Конечно, на самом деле я думаю о матери. О той, какой она представала мне в этих снах со словами: «Ничего, у меня просто немножко рука дрожит». Или потрясшее меня непринужденное прощение: «О, я знала, что рано или поздно ты ко мне придешь». О том, как она удивляла меня в этих снах, держась почти бесстрастно. Ее застывшая маска, ее судьба, бо́льшая часть ее болезни – всего этого, оказывается, никогда не бывало. Какое облегчение для меня, какое счастье. Но теперь я припоминаю, что вместе с тем была выбита из колеи. Я должна признаться, что чувствовала себя слегка обманутой. Да, оскорбленной, обманутой, обведенной вокруг пальца – этой неожиданной развязкой, избавлением. Совершенно без усилий выйдя из своей прежней темницы, демонстрируя силы и возможности, каких я у нее и не подозревала, мать меняла не только себя. Она превращала горький комок любви, который я все это время носила внутри, в призрак – во что-то бесполезное и непрошеное, как ложная беременность.
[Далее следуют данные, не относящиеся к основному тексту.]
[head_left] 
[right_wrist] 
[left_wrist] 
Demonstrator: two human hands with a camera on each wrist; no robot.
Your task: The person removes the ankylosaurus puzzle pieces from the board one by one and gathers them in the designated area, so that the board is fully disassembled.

Позже я выяснила, что камеронианцы – наиболее стойкая в убеждениях ветвь так называемых ковенантеров, шотландцев, которые в семнадцатом веке дали Богу обет отринуть молитвенники, епископов, противостоять любому намеку на папизм, любому вмешательству короля. Название конфессии происходит от Ричарда Камерона, поставленного вне закона, или «полевого», проповедника, вскоре казненного. Камеронианцы – они уже давно предпочитают звать себя пресвитерианцами-реформистами – шли в бой, распевая семьдесят четвертый и семьдесят восьмой псалмы[1]. Они порубили в куски высокомерного епископа Сент-Эндрюса, подстерегши его на большой дороге, и проскакали на конях по его телу. Один из их священников, испытывая подъем духа и неколебимую радость по поводу того, что его должны были повесить, провозгласил анафему всем остальным священникам в мире.